Top of SOURCE RECORDS

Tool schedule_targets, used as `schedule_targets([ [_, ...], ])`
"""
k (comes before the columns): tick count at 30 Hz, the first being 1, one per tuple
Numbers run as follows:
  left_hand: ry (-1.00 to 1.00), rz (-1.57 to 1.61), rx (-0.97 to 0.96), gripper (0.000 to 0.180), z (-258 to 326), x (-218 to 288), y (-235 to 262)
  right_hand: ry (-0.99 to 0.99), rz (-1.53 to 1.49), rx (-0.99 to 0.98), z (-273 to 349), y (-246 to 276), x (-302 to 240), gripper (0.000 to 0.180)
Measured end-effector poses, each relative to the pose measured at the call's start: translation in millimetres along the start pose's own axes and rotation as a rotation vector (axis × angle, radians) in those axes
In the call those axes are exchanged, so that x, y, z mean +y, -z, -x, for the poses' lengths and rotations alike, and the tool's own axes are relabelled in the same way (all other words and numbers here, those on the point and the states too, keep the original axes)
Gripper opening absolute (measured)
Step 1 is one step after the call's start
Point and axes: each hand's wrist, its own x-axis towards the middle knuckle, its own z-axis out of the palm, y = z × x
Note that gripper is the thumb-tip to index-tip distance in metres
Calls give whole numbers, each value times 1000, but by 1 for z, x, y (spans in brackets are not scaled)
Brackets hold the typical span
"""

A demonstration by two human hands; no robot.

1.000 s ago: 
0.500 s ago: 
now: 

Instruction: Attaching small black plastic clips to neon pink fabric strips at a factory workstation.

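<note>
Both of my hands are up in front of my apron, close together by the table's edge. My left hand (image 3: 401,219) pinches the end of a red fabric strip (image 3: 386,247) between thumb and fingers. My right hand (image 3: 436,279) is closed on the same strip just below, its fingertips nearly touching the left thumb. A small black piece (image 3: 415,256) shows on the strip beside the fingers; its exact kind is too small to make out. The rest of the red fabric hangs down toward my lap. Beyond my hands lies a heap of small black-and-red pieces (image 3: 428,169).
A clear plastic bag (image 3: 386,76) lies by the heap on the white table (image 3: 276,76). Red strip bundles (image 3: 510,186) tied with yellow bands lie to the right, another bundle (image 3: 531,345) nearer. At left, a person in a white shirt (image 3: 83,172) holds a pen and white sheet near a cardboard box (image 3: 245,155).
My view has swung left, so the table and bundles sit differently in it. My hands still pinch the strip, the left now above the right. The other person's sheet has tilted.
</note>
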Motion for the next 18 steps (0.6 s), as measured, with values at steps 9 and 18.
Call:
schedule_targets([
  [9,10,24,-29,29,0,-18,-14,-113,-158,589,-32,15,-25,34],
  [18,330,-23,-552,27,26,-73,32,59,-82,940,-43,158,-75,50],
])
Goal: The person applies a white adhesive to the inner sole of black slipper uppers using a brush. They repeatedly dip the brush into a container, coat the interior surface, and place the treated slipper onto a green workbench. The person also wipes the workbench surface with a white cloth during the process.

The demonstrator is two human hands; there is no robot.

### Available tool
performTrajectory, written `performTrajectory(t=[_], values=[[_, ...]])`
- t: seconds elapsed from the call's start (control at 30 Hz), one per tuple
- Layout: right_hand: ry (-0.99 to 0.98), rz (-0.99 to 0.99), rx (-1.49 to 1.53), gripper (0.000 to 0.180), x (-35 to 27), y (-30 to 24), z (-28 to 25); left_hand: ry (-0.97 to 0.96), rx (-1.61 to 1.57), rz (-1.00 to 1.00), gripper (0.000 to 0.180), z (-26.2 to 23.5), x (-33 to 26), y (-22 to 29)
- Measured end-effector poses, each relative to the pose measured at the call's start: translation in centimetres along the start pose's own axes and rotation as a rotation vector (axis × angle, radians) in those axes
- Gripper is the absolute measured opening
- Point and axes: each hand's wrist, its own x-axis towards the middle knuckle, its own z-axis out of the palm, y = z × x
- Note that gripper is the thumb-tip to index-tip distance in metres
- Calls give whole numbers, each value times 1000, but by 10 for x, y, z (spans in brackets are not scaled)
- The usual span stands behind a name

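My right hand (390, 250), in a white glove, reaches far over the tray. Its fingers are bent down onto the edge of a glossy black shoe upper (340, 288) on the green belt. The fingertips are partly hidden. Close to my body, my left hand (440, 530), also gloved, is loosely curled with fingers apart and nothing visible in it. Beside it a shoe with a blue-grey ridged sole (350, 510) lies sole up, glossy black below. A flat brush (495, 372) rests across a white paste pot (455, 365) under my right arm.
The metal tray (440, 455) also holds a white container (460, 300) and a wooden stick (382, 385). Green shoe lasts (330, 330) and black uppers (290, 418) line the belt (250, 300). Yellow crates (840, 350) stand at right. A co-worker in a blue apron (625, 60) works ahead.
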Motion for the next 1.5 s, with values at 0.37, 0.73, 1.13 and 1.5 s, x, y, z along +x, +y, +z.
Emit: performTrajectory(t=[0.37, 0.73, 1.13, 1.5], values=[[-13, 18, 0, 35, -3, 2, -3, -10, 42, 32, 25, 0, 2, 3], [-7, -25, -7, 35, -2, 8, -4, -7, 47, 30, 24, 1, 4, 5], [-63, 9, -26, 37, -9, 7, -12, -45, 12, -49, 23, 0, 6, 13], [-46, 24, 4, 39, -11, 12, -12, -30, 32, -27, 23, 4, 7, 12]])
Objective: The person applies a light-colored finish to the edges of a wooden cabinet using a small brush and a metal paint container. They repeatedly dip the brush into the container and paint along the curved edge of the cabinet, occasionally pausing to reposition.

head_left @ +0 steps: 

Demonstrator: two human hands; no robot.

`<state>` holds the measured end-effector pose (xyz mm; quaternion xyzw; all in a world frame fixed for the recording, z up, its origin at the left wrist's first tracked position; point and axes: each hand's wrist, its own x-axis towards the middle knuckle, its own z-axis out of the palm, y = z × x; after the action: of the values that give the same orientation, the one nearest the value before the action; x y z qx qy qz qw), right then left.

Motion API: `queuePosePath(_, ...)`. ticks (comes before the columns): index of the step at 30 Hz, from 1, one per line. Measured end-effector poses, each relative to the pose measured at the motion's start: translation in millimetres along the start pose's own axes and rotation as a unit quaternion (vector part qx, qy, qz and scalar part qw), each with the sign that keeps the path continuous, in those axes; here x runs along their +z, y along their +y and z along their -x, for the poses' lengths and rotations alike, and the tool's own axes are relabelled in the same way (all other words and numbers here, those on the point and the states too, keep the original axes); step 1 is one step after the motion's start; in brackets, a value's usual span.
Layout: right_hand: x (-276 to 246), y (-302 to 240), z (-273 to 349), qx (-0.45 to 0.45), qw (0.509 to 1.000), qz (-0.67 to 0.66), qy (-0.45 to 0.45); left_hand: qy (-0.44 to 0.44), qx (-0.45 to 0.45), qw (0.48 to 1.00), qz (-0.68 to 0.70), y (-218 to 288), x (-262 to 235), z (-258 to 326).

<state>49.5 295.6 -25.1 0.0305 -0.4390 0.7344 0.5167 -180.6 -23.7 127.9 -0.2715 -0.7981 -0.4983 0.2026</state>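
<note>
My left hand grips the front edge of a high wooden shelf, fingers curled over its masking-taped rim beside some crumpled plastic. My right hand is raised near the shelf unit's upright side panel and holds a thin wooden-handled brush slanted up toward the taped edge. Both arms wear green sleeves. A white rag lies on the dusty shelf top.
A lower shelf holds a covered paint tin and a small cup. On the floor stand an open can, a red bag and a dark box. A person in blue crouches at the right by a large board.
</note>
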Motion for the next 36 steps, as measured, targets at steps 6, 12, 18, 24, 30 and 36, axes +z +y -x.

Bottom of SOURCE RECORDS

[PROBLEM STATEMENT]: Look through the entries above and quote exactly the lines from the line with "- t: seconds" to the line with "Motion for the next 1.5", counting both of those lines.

[SOLUTION FOR THIS TASK]:
- t: seconds elapsed from the call's start (control at 30 Hz), one per tuple
- Layout: right_hand: ry (-0.99 to 0.98), rz (-0.99 to 0.99), rx (-1.49 to 1.53), gripper (0.000 to 0.180), x (-35 to 27), y (-30 to 24), z (-28 to 25); left_hand: ry (-0.97 to 0.96), rx (-1.61 to 1.57), rz (-1.00 to 1.00), gripper (0.000 to 0.180), z (-26.2 to 23.5), x (-33 to 26), y (-22 to 29)
- Measured end-effector poses, each relative to the pose measured at the call's start: translation in centimetres along the start pose's own axes and rotation as a rotation vector (axis × angle, radians) in those axes
- Gripper is the absolute measured opening
- Point and axes: each hand's wrist, its own x-axis towards the middle knuckle, its own z-axis out of the palm, y = z × x
- Note that gripper is the thumb-tip to index-tip distance in metres
- Calls give whole numbers, each value times 1000, but by 10 for x, y, z (spans in brackets are not scaled)
- The usual span stands behind a name

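My right hand (390, 250), in a white glove, reaches far over the tray. Its fingers are bent down onto the edge of a glossy black shoe upper (340, 288) on the green belt. The fingertips are partly hidden. Close to my body, my left hand (440, 530), also gloved, is loosely curled with fingers apart and nothing visible in it. Beside it a shoe with a blue-grey ridged sole (350, 510) lies sole up, glossy black below. A flat brush (495, 372) rests across a white paste pot (455, 365) under my right arm.
The metal tray (440, 455) also holds a white container (460, 300) and a wooden stick (382, 385). Green shoe lasts (330, 330) and black uppers (290, 418) line the belt (250, 300). Yellow crates (840, 350) stand at right. A co-worker in a blue apron (625, 60) works ahead.
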Motion for the next 1.5 s, with values at 0.37, 0.73, 1.13 and 1.5 s, x, y, z along +x, +y, +z.

The output requires no additions.